= William Abraham (Irish politician) =

Irish politician

William Abraham (1840 – 2 August 1915) was an Irish Member of Parliament (MP) in the United Kingdom House of Commons.

==Early life==
William Abraham was born in Limerick city, the son of William Abraham of Mount Prospect, Roxborough, Limerick, and his wife Eliza. He was raised as a member of the Congregationalist church, leading him to joke in later life that he was of 'old Cromwellian stock' (Oliver Cromwell was also a Congregationalist). He had three sisters, of whom the eldest, Rose, married the prominent Shetland-born local businessman Peter Tait, founder of the Limerick Clothing Factory. Abraham, like his brothers-in-law, was a manager in that factory, and in around 1868 became a partner in the new firm of Peter Tait and Co. This association continued even after Tait sold the firm in 1884, and in 1890 Abraham became a director of its successor, the Auxiliary Forces Uniform and Equipment Company, lobbying successfully on its behalf in Parliament. He also remained a proprietor of his father's plant nursery at Mount Prospect throughout the 1870s and 1880s.

==Political career==
Despite his Protestant identity, Abraham became active in Irish Nationalist politics. He was involved in the Irish Land League in 1881 and was at one stage imprisoned as a political suspect. He served as Chairman of Limerick Board of Guardians (who administered the Poor Law in their district) from 1882 to 1883 and again from 1885 to 1886.
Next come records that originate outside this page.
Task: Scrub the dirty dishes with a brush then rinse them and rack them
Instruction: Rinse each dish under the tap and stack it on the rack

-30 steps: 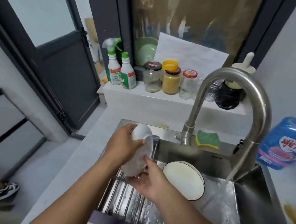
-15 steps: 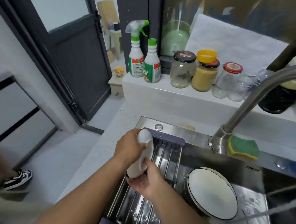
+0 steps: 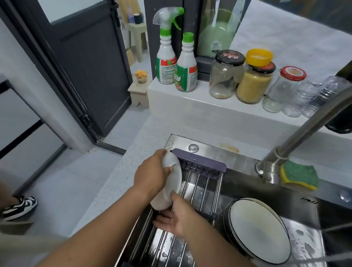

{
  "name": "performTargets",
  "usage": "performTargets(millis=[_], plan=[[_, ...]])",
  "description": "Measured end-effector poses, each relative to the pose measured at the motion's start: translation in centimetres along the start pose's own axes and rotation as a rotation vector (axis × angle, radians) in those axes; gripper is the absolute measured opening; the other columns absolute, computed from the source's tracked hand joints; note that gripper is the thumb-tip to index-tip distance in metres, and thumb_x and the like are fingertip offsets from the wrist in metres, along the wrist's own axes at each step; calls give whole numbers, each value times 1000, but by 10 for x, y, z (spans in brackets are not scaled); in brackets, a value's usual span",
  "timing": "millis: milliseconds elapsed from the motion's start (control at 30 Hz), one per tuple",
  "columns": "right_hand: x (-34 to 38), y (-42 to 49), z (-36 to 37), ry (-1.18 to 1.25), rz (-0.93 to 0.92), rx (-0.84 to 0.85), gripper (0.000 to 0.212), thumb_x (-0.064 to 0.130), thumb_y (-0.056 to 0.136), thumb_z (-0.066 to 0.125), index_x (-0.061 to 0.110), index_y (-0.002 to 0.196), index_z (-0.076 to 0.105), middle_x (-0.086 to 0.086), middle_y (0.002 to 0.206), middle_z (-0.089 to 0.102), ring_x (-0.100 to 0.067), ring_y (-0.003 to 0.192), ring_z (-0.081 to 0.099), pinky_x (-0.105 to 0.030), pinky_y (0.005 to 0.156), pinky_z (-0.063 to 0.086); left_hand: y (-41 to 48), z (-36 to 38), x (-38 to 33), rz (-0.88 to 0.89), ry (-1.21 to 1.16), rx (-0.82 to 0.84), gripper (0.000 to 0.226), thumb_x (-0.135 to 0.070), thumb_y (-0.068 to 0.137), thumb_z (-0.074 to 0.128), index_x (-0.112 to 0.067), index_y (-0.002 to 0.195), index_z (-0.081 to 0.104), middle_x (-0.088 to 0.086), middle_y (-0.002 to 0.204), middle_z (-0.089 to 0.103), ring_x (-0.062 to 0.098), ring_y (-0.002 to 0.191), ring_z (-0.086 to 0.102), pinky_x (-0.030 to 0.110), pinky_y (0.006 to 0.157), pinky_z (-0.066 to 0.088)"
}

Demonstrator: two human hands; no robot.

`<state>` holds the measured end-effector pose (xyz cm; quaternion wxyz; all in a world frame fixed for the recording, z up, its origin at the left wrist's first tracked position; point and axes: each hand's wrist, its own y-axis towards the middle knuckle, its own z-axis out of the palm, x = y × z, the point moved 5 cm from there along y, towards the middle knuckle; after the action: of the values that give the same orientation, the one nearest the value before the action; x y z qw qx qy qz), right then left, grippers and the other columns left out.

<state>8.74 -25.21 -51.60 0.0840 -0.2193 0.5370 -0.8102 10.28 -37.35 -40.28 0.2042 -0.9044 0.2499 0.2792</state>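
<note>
1. I am holding the white ceramic dish [image 3: 175,179] on edge and tilted between my two hands, just above the rack. Whether its lower rim is touching the rods I cannot tell, because my own hand is hiding it.
2. My left hand [image 3: 152,173] is gripping the dish's upper part, with the fingers wrapping behind it and the thumb pressing on its front face.
3. My right hand [image 3: 176,217] is clamping the lower rim, with the thumb lying up against the face and the fingers reaching underneath.
4. Beneath both hands a wet steel-rod drying rack with grey-purple end bars [image 3: 202,185] is spanning the left part of the stainless steel sink [image 3: 212,149].
5. Just right of my right hand, a round white plate with a dark rim [image 3: 257,231] is leaning in the basin beside the rack.
6. Farther right, a curved steel faucet [image 3: 305,132] is rising from the sink's edge, and a green-and-yellow sponge [image 3: 298,175] is lying against its base.
7. Beyond my left hand, a white ledge [image 3: 179,104] is carrying a green-triggered white spray bottle [image 3: 166,58], a green-capped white bottle [image 3: 186,69] touching it, and a row of glass jars [image 3: 225,75].
</note>
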Motion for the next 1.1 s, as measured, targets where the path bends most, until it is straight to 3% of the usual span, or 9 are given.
performTargets(millis=[167,267,600,667,767,833,900,1033,1100], plan=[[5,-1,-8,-224,-45,-12,29,39,105,48,23,129,46,-21,130,59,-37,110,65,-50,89,58,5,-12,15,-39,14,14,58,-36,97,66,-26,150,43,1,142,59,26,124,59,35,91,45],[8,-1,-9,-279,-59,-15,20,35,106,48,19,117,53,-20,122,65,-39,129,57,-40,76,60,4,-12,16,-50,-8,25,66,-35,93,72,-25,151,42,0,143,58,26,124,58,35,93,46],[6,9,2,-144,-47,35,35,29,104,52,6,130,55,-23,107,69,-33,95,70,-49,78,62,-7,-1,-10,21,142,-35,75,-32,89,77,-35,153,37,3,132,67,28,113,64,34,85,48],[9,14,-1,-206,-70,6,34,31,105,51,7,129,55,-18,94,69,-24,70,69,-48,86,61,-3,0,-7,26,114,-2,77,-33,89,77,-36,154,35,2,133,66,27,113,64,34,84,48],[11,16,-5,-241,-89,10,31,30,106,48,8,127,55,-13,81,62,-13,39,38,-40,89,60,-5,-2,-1,51,48,55,79,-40,88,77,-38,154,33,-1,141,61,26,119,61,35,89,47],[18,9,-6,-250,-122,2,29,30,105,50,9,125,55,-15,95,64,-15,44,51,-42,96,56,-8,-3,4,76,-2,73,81,-45,88,76,-38,155,31,-2,144,57,25,125,57,36,94,46],[28,-1,-6,-279,-171,-12,34,36,105,51,16,134,53,-18,117,63,-25,84,72,-42,92,58,-12,-6,8,87,-58,60,84,-51,86,76,-40,155,29,-3,142,57,21,124,58,37,95,47],[50,-19,3,-344,-288,-20,39,49,104,48,27,135,58,-4,126,66,-24,113,62,-44,97,54,-20,-12,14,73,-157,28,86,-55,82,78,-41,153,33,-11,128,56,13,117,60,41,99,51],[57,-27,11,-364,-351,-25,44,58,102,46,34,138,54,2,132,62,-24,122,58,-49,104,49,-22,-13,19,23,-155,0,62,-48,88,75,-32,143,52,-11,118,65,13,105,65,40,94,54]])
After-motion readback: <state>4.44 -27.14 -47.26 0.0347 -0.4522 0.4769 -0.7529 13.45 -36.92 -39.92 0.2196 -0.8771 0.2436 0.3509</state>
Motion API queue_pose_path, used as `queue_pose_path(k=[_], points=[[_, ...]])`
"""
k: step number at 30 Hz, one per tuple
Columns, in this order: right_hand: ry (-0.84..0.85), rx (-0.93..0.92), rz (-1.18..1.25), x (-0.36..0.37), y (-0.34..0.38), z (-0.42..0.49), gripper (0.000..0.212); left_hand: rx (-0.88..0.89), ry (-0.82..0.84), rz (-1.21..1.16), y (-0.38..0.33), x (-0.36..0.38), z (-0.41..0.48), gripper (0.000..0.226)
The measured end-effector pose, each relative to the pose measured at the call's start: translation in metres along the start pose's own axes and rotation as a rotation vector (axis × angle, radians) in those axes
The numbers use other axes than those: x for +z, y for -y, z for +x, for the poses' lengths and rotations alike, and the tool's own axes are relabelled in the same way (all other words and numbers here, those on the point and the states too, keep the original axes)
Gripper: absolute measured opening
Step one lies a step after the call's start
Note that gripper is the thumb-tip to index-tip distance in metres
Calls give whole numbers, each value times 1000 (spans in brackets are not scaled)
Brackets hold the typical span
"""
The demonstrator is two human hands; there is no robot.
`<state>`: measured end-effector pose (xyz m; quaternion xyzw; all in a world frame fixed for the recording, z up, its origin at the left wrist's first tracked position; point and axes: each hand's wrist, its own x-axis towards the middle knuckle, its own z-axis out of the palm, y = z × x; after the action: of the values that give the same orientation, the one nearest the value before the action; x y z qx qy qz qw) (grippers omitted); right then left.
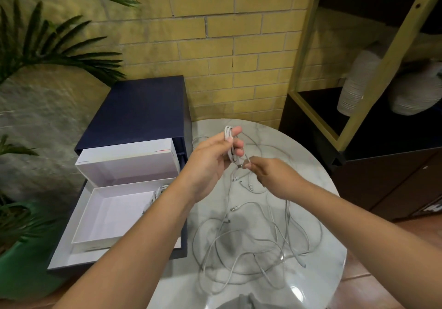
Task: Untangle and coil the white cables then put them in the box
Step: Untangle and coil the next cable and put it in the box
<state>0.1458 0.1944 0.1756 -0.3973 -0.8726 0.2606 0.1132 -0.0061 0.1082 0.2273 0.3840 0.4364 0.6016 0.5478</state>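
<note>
My left hand (210,158) grips a coiled white cable (228,133) above the round marble table (318,213). My right hand (270,177) pinches the loose plug end of that cable (244,165) just to the right of the coil. A tangle of several white cables (251,244) lies on the table below both hands. The open white box (107,215) sits to the left in a dark blue case, with a coiled cable (156,192) at its right edge, partly hidden by my left forearm.
The dark blue lid (138,110) stands raised behind the box, with a white inner lid (129,160). Palm leaves (47,45) and a green pot (21,270) are at the left. A dark shelf unit (358,129) with white vases stands at the right.
</note>
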Motion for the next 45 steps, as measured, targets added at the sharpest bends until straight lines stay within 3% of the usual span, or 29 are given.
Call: queue_pose_path(k=[4, 10, 17, 22, 28, 35, 40, 45], points=[[73, -71, -191, 20, 5, -9, 27, 17, -73, 60, 3, 4, 5, 38], [114, -172, -344, 23, 22, -16, 21, 46, -167, 354, 18, 5, 16, 52], [45, -291, -464, -2, 34, -22, 21, 52, -109, 825, 27, -17, 14, 60], [-52, -321, -513, -21, 31, -18, 13, 0, 12, 977, 33, -27, 8, 63], [-121, -423, -467, -34, 23, -8, 4, 23, 103, 1104, 38, -28, 4, 35], [-329, -511, -613, -39, 22, -5, 11, 3, 135, 1138, 38, -28, 6, 12], [-270, -474, -490, -39, 22, -3, 11, -41, 139, 987, 32, -24, 1, 45], [-222, -468, -438, -39, 18, -4, 10, -70, 91, 768, 28, -20, 0, 20]])
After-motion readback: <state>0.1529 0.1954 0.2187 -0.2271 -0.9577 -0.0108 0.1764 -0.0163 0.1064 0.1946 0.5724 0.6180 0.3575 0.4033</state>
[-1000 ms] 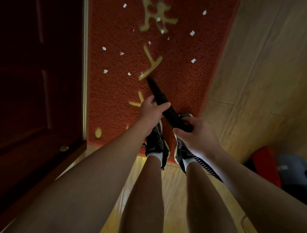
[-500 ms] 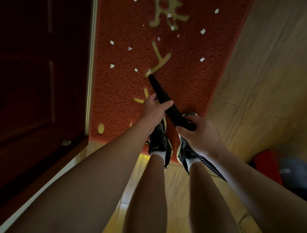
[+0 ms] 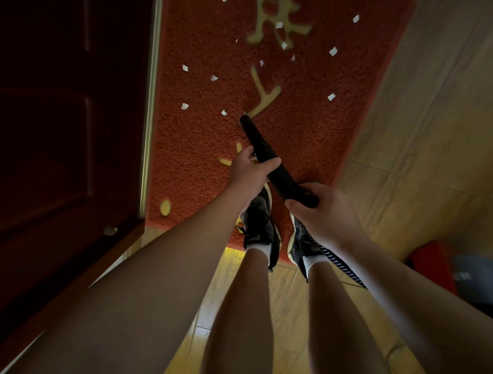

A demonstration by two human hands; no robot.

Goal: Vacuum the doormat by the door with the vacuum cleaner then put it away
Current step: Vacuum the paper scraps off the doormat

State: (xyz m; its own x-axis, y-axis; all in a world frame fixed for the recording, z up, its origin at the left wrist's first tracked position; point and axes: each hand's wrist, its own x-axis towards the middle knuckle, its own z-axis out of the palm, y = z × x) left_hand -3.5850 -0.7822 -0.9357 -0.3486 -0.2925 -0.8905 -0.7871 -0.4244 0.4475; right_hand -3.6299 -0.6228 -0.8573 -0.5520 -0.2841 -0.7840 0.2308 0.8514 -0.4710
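Doormat (image 3: pixel 202 149): coarse looped pile, matt, rough. Paper scraps (image 3: pixel 184 106) on it. Hose (image 3: pixel 282 178): ribbed black plastic, dull sheen. Door (image 3: pixel 66 133): dark wood. Floor (image 3: pixel 416 149): smooth, glossy.

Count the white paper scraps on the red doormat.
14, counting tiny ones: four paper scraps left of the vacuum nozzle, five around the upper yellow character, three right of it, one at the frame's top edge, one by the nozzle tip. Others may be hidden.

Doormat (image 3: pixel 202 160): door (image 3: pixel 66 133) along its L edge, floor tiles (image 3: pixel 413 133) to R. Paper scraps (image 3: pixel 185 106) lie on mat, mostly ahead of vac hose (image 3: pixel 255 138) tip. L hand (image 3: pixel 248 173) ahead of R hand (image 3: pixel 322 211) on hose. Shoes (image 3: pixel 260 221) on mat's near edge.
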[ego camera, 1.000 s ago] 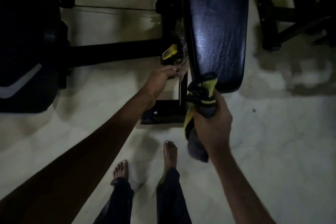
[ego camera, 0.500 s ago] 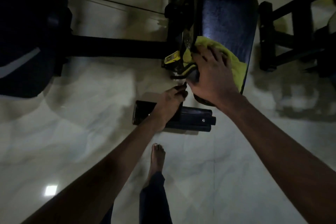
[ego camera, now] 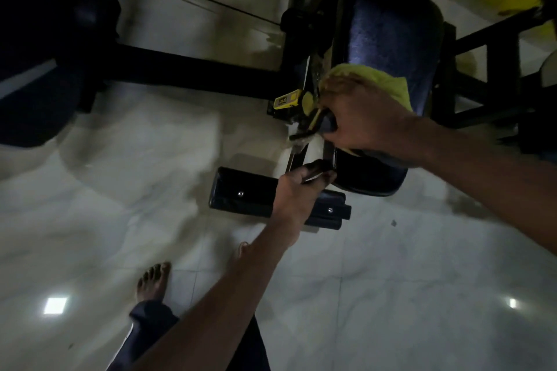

Abraham represented three constituencies at Westminster. He was elected unopposed as MP for West Limerick at the 1885 general election as a Nationalist supporter of the Irish Parliamentary Party, and served until he retired in 1892. In December 1890, he was the proposer of the vote of no confidence in Charles Stewart Parnell as leader in Committee Room 15, and he joined the Anti-Parnellite Irish National Federation. In 1893, he was elected unopposed as an Anti-Parnellite Nationalist at a by-election for North East Cork, succeeding Michael Davitt, and sat until he was defeated in the January 1910 general election by the dissident Nationalist William O'Brien, by the wide margin of 2,984 votes to 1,510. He was unopposed at the by-election for Dublin Harbour in June 1910, and won comfortably against an O'Brienite Nationalist in the same seat in the general election of December 1910. He represented Dublin Harbour until his death in 1915.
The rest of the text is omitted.